Anything wrong with the headset that's on there now? 
If not, all you have to do is pop the crown race off the old fork and install it on the new one, then slap it all back together.

The diameter you want to measure would be the inside, right at the bottom/top of the headtube rather than in the middle.

Also, as asked a couple times before - what is the make and model of the bike?


----------



## Berkley (May 21, 2007)

You would need to remove the headset cups to know if using a tapered steerer is possible. As shiggy noted, headset cup insertion depth would be the biggest issue.


----------



## norther (Dec 2, 2013)

the frame is B-FORCE. dont know the model and i didn't find anything online about them. the fella i bought it from said they are made in the czech republic. (like that was going impress me or smthing...) i bought it because it was cheap, and because it is a platform on which i can learn ... improve... and improve myself as a "rider". i asked on other forums before about this brand but no one heard of b-force. here are some more pics, if u have better luck finding something about b-force please let me know. 
https://i.imgur.com/yHVJI7E.jpg
https://i.imgur.com/OOHVn31.jpg
other than the branding, the frame has "ALU 7005 TRIPLE BUTTED. HYDROFORMED" written on it. and "mtb 26" ... doooh 
the only fact i know, is that it is obvoius they are not some premium, established brand


----------



## norther (Dec 2, 2013)

@slapheadmofo
nothing wrong with the current sets. guess im good to go


----------



## jochribs (Nov 12, 2009)

Norther, 

there is nothing wrong with the type of bike that you have, no need to be apologetic about it. (Seem that way slightly) We're just asking so that we can now more 'about' your bike, so we can help you.

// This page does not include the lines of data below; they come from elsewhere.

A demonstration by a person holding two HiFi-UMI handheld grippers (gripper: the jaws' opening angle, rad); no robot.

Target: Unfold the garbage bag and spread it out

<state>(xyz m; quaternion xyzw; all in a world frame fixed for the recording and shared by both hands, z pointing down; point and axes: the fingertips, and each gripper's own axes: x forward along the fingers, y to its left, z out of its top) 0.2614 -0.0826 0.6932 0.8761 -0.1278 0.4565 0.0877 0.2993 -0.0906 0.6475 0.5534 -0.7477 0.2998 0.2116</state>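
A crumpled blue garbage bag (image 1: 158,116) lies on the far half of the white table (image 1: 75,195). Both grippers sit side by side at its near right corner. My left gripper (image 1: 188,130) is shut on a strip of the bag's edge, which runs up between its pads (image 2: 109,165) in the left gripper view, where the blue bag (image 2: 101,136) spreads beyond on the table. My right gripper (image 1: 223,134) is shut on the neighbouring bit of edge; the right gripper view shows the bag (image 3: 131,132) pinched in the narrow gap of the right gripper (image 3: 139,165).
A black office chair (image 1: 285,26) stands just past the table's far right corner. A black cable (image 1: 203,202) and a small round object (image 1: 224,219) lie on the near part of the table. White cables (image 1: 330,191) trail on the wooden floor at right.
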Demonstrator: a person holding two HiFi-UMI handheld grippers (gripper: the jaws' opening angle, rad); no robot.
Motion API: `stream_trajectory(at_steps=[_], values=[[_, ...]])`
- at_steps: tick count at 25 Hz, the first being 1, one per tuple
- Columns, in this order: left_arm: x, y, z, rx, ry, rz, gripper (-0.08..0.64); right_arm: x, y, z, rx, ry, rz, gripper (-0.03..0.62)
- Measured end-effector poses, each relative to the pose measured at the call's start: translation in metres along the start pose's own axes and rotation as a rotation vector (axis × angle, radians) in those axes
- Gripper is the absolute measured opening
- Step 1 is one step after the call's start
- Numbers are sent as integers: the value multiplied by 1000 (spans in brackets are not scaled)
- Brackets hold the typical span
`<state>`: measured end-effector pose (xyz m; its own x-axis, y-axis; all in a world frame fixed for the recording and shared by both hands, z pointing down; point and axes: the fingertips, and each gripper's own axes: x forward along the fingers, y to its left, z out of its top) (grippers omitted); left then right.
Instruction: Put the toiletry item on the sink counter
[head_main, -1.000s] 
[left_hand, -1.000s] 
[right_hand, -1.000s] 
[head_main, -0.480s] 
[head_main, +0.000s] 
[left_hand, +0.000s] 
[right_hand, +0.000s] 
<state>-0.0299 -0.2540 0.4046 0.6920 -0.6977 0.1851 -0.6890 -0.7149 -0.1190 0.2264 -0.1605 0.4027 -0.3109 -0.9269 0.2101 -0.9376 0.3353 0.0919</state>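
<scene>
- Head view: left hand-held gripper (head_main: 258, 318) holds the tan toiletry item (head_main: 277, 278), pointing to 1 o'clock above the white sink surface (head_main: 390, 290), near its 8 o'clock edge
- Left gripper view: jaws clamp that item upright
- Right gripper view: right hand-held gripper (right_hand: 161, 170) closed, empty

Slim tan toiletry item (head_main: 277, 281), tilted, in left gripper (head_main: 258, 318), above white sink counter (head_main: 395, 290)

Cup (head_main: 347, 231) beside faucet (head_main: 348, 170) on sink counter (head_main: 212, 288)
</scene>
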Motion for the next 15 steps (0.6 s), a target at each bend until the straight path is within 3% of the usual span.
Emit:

That being said, I did a quick search and nothing came up about it. However, looking at the pic links, especially the second one, it looks to me that you have an 'internal' headset. There's nothing wrong with just using your current headset with the new fork (straight steerer'd). You just need to remove the crown race from your current fork, and re-install it on the new one. 

If you do want to upgrade your headset, you need to replace it with the same type...which to me looks to be 'internal'. But I'd make sure by going into a shop, and having them literally put their hands on it and see.


----------



## norther (Dec 2, 2013)

@johchribs
thnks for the nice words 
i feel very annoyed `cause i went to three mechanics until someone offered to help me pull the fork out. (and some of them were like "ur bike is too cheap for a new fork"). and i realy want to have it installed before the holidays. so, yeah... i feel a bit akward.


----------



## time229er (Oct 30, 2013)

*cheap, maybe...*

but it is a nice looking bike :thumbsup: love the white and gray...just a snapshot observation...search and find the best price on a straight tube 1.125 white Reba...bail on the conversion nonsense, but does it make any sense to even consider putting $500ish into a "no-name" $500 bike? :madman: good luck. Then again, does Rockshox even make a white Reba?


----------



## owensjs (May 21, 2009)

I agree with johchribs. If your current headset feels fine, pick up a 1 1/8" straight steerer fork, and go to the helpful mechanic to get the new fork installed. Another thing to think about when buying a fork, especially if it's used, is whether or not the steerer has been cut. If it has, and it's too short, it won't work for you. If it's a new, un-cut fork, you'll just have to have the crown race installed, steerer tube possibly cut a tad, and a star-nut installed. 

Sounds like those other mechanics aren't deserving of your money. It takes only a couple of minutes to verify the size of a steerer tube. Good luck!


----------



## norther (Dec 2, 2013)

@time229er
yes, RS does make white rebas. but im not interested in the colour, im going for "bang for the buck". the fella who wanted to sell me the SID rlt wanted 250-260 dollars. so i told him im gonna keep it simple and go for 1/8 fork. so i found 2013 reba rl's at 230-240, including the poplock. (not a 2nd hand unit like that SID). so yeah.... im going for the reba


----------



## jochribs (Nov 12, 2009)

Good find man. Just the beginning of your upgrade-itis affliction!


----------



## time229er (Oct 30, 2013)

*you're stylin'...*



norther said:


> @time229er
> yes, RS does make white rebas. but im not interested in the colour, im going for "bang for the buck". the fella who wanted to sell me the SID rlt wanted 250-260 dollars. so i told him im gonna keep it simple and go for 1/8 fork. so i found 2013 reba rl's at 230-240, including the poplock. (not a 2nd hand unit like that SID). so yeah.... im going for the reba


good job :thumbsup: let the forum know how it works for you!


----------